Working with geographic features and spatial data in MySQL 8
With the release of MySQL 8 in the spring of 2018, a mature set of features has entered the mainstream. Having previously taken a closer look at the JSON data type, we now turn our attention to spatial data. Specifically, we will discuss how to employ MySQL 8 as a spatial database to store and process geographic features.
Before we get to the nitty-gritty details, such as how to write spatial queries, let's consider a few basic questions: What is spatial data, and what are geographic features?
Storing geographic features using spatial data
Spatial data, as explained by the MySQL reference is geometric data defined as "a point or an aggregate of points" representing anything in the world that has a location.
The Open Geospatial Consortium (OGC) publishes a set of standards under the label Geospatial Information and Standards (OpenGIS). The OpenGIS geometry model defines different types of geometry for representing spatial data.
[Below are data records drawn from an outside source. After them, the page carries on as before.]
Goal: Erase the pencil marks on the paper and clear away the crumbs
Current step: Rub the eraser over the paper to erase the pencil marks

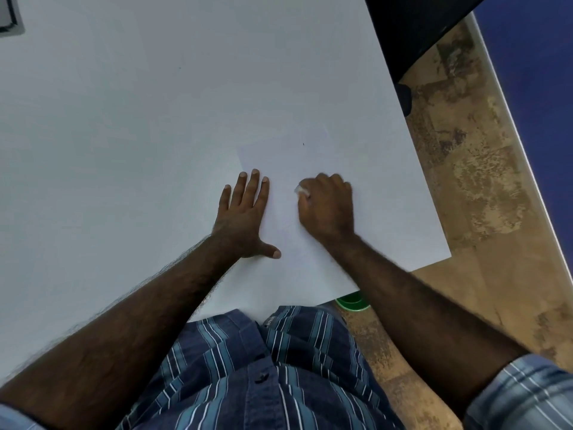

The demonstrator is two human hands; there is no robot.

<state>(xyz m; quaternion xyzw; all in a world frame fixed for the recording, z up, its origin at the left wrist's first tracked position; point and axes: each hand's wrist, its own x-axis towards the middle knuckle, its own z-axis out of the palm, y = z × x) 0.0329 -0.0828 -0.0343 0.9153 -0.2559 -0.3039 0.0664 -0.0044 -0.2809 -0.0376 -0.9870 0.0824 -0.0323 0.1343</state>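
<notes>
The eraser [301, 190] shows only as a small pale tip past the curled fingers [328, 181] of the right hand [327, 207]; the rest of it is hidden inside the grip, and that hand is smeared by motion blur. The paper [310, 162] is so close in tone to the surface [124, 119] that its edges are hard to trace, and any pencil marks on it are too faint to make out apart from one tiny dark speck [303, 144]. A green object [352, 301] sits mostly hidden under the surface's near edge. A dark framed thing [9, 17] is cut off at the top left corner.
</notes>
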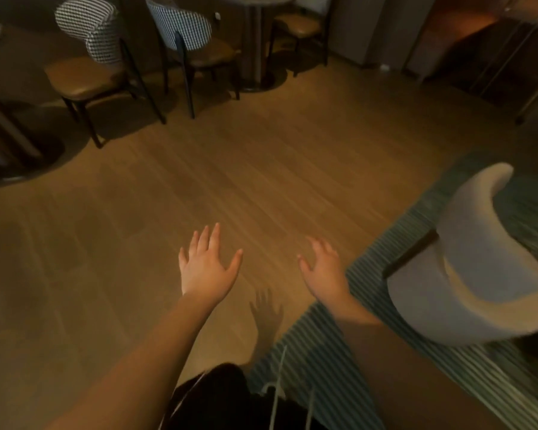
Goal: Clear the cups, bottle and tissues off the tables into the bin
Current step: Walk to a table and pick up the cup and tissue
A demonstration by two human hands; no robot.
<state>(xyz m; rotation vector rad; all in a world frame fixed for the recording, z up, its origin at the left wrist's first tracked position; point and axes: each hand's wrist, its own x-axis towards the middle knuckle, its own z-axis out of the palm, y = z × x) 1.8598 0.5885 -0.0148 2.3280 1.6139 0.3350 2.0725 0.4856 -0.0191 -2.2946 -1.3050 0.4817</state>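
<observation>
Holding my left hand (204,268) and right hand (322,270) out over the wooden floor (261,169), both spread flat and carrying nothing, I see no cups, bottle, tissues or bin anywhere. A round table (255,1) stands well ahead of my hands, between checked chairs (180,26); only its edge shows. I should probably walk there, keeping clear of the pale armchair (472,259) just beside my right hand.

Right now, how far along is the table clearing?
Done: cannot tell; no bin, cups, bottle or tissues in view. In hand: nothing; left hand and right hand are open and empty over the wood floor. Left: unclear; the round table top is barely visible.
</observation>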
The different geometry types serve as an abstract basis to model spatial data. Within a spatial database, we furthermore encounter a number of key technical concepts:
- Geometric functions for manipulating spatial data and converting between textual and internal representations.
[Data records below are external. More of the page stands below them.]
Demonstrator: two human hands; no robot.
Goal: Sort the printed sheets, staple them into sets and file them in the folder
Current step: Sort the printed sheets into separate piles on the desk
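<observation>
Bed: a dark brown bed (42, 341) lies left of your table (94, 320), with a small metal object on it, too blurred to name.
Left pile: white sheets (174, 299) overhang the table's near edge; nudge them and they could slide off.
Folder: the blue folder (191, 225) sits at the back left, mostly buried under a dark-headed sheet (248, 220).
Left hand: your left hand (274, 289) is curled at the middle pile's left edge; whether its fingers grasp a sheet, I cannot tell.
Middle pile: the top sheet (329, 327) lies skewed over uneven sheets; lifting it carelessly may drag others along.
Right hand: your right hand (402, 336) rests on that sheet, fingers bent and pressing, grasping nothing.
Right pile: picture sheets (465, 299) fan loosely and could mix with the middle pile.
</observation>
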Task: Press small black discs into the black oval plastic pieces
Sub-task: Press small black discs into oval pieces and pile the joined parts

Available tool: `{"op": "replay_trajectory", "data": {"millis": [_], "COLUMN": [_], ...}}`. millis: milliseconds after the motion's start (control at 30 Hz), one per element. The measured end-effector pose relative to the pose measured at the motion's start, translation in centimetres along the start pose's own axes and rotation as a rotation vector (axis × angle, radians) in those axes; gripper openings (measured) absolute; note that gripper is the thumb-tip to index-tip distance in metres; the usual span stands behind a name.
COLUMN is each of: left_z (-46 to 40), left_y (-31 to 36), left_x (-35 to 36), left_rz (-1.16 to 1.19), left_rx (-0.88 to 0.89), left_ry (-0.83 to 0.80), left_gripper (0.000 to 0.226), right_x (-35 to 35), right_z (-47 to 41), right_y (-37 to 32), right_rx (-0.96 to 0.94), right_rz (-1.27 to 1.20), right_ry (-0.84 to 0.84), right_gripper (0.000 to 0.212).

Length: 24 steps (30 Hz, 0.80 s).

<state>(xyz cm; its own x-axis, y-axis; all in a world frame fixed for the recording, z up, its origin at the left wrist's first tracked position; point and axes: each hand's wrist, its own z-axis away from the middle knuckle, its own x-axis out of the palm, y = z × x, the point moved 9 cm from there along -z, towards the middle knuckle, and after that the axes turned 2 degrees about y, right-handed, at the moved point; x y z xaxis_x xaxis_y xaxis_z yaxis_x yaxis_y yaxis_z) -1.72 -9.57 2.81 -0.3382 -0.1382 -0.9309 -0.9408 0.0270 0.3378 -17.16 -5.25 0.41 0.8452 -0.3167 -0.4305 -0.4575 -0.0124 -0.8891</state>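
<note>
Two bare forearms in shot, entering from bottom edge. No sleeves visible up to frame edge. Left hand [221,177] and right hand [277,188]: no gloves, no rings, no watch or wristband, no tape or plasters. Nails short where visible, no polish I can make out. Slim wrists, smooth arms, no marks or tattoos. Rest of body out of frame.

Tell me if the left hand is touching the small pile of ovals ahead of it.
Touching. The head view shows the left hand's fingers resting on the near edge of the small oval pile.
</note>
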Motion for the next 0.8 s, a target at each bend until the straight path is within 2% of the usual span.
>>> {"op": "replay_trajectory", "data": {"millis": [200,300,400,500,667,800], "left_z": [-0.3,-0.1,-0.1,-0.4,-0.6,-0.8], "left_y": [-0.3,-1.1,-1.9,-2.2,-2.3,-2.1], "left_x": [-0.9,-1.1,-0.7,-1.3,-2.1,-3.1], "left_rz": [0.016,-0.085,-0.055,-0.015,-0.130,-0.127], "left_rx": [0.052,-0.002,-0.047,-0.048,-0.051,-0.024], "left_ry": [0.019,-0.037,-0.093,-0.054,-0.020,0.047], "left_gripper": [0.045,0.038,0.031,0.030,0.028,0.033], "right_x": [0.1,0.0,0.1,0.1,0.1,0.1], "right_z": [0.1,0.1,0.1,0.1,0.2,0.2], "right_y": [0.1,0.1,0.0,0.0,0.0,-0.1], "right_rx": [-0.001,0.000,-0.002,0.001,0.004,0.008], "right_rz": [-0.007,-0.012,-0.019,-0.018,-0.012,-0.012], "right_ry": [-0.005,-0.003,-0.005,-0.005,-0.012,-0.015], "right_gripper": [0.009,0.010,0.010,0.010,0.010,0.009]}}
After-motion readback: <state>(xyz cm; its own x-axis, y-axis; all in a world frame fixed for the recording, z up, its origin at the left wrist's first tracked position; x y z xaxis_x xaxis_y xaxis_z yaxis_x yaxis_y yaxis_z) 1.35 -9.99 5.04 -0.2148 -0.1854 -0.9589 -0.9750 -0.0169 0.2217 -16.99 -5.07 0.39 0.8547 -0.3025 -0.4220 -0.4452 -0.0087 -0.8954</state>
- Geometric functions for computing spatial relations between different geographic features.
- Spatial indexing for improved access times to spatial columns.
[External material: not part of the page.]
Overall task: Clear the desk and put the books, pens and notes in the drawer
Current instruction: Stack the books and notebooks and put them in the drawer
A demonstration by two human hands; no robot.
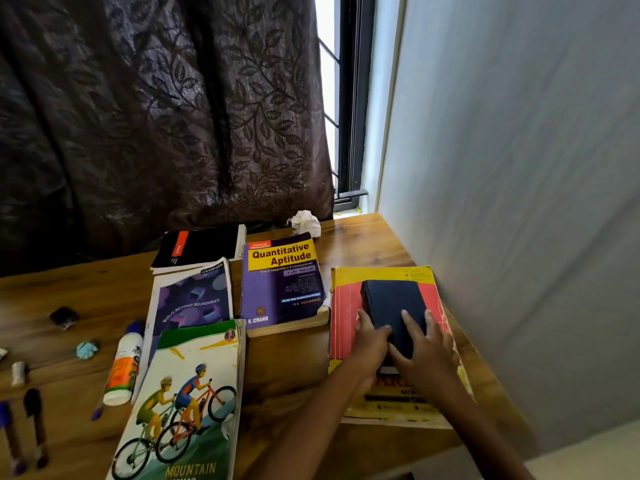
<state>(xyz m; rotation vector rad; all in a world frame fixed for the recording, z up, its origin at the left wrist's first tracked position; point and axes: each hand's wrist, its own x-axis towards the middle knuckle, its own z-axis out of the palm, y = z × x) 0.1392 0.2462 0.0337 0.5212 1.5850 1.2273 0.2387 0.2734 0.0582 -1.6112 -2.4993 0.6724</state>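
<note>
Step in hand: looks like book-gathering. Both hands are on the dark blue book (394, 313), which lies on top of the big red and yellow book (388, 341) at the right end of the worktop (291, 368), just beside the wall (519, 168).
Left hand (372, 337): fingers curled around the blue book's left edge, gripping it.
Right hand (424, 348): fingers spread, lying flat on the cover and near edge. Can't tell if it's gripping or only steadying.
Next move, my guess: lift the blue book alone, or slide fingers under the red and yellow one and take the pair as a stack. The bottom one looks worn and floppy at the edges, so it'd want support underneath.
Drawer: not in view, so no idea which way things have to travel.
Other books waiting: the purple Quantitative Aptitude book (282, 282), a black spiral notebook (201, 247), a Classmate notebook (194, 303) partly under the cycling-cover book (183, 403).
Small stuff on the left: glue bottle (123, 368), a few pens (34, 424), a small black object (63, 317), a blue paper wad (86, 349).
Probably rubbish: crumpled white paper (306, 221) by the curtain (156, 116).
In the way: nothing around the stack really, just the wall crowding the right side.
</note>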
All of these serve to model, process, and compare the geometry of geographic features.
Geographic features, a definition
Geographic features describe entities that have a physical location in the real world. According to the MySQL reference, a geographic feature can be:
- An entity. For example, a mountain, a pond, a city.
- A space. For example, town district, the tropics.
- A definable location. For example, a crossroad, as a particular place where two streets intersect.
A geographic feature exists in the real world. To describe it in terms of spatial data, we make use of geometric objects. The OpenGIS geometry model defines two basic hierarchies of geometric objects.
Simple geometric objects
Each simple geometric object defines a single geographic feature:
Point
LineString
Polygon
There is also the purely abstract Geometry
type of geometric object, which can represent any of the other geometry types.
Compound geometric objects
Each compound geometric object defines a collection of features. The following compound geometric objects are available as per the spec:
MultiPoint
MultiLineString
MultiPolygon
Analogous to the abstract Geometry
geometry type there is a corresponding GeometryCollection
compound geometric object.
This can represent any of the other compound geometric objects.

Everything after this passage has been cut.